300,000 children aged under 5 die each year
Updated: 2011-09-22 08:00
By Shan Juan (China Daily)
BEIJING - Almost 300,000 children aged under 5 on the Chinese mainland die every year, with more than 36 percent dying at home with poor access to healthcare, official statistics show.
The Report on Women and Children's Health Development, which was released on Wednesday by the Ministry of Health and is the first of its kind, lists five main causes of child mortality, including premature birth, congenital heart disease and accidental asphyxia.
"China still faces daunting challenges to further reduce the sheer number of child deaths and to better address health equality," said Qin Huaijin, director of maternal and child healthcare for the ministry.
By 2010, the mortality rate of under 5-year-olds was 1.64 percent, down 73.1 percent and 58.7 percent on 1991 and 2000, said Qin, who put the change down to continuous efforts by the government to improve children's health.
Wen Chunmei, program officer for World Health Organization's Representative China Office, said China ranks fifth for mortality among under-5s due to its colossal population.

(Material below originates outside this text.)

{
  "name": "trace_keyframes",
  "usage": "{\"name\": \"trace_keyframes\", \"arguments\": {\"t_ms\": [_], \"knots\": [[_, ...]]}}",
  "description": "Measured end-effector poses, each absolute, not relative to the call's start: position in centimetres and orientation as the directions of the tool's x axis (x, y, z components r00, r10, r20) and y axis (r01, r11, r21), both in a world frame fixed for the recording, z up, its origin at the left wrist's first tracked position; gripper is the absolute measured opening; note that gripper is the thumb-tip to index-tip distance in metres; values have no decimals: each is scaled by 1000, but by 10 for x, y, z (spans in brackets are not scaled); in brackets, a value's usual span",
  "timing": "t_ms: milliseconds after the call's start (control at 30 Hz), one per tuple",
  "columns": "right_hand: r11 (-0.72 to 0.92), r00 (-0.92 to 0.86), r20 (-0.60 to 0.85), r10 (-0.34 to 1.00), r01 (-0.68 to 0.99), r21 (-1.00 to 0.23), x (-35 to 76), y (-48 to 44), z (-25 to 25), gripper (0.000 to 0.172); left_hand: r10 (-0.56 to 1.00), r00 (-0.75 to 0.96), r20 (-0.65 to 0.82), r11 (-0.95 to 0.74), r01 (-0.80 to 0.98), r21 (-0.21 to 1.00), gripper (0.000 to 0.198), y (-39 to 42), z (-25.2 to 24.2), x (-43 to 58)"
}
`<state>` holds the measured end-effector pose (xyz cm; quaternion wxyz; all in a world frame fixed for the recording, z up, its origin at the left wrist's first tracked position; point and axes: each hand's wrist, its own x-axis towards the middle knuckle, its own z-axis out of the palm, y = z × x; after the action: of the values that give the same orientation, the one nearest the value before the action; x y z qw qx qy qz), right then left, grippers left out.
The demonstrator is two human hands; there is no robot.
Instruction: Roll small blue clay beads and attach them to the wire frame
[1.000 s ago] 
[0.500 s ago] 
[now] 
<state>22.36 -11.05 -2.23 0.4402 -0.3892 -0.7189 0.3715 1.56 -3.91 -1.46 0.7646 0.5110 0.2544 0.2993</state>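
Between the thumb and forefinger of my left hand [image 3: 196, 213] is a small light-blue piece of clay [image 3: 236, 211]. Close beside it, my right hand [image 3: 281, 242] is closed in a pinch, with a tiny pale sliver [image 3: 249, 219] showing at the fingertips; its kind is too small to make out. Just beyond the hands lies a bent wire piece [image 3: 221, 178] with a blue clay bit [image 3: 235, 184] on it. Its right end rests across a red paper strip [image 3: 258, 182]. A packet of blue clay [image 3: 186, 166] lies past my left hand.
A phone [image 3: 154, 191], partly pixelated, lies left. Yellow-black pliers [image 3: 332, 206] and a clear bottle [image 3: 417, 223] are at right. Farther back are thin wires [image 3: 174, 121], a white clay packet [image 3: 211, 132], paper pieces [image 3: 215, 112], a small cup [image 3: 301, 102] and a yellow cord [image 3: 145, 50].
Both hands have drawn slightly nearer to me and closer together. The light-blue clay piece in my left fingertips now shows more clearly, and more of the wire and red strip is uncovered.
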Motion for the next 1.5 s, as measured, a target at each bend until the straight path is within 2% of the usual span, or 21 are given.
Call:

He urged the government to allocate more resources to intervention programs, which remain limited, particularly in rural areas.
According to the health report, almost 12 percent of Chinese children who die before the age of 5 do not receive any medical treatment due to multiple factors, such as finances, transport and the health awareness of parents.
The gap between urban and rural areas has gradually narrowed in recent years, but it is still distinct, Qin said.
Last year, 7.3 children in every 1,000 died before the age of 5 in urban areas, while in rural areas it was 20.1. The figures represented a drop of 47.1 percent and 56 percent on 2000, according to the health report.
It also warned that child obesity has also become a rising problem, particularly among urbanites, while anemia and malnutrition remain major threats in the countryside.
"The healthcare capacity in rural areas, particularly for women and children, remains limited," Qin said.
Robert Scherpbier, an expert in child and adolescent health at UNICEF, added that, under such circumstances, special attention needs to be given to the children of migrant workers, both those living with their parents in cities and those left behind in the countryside.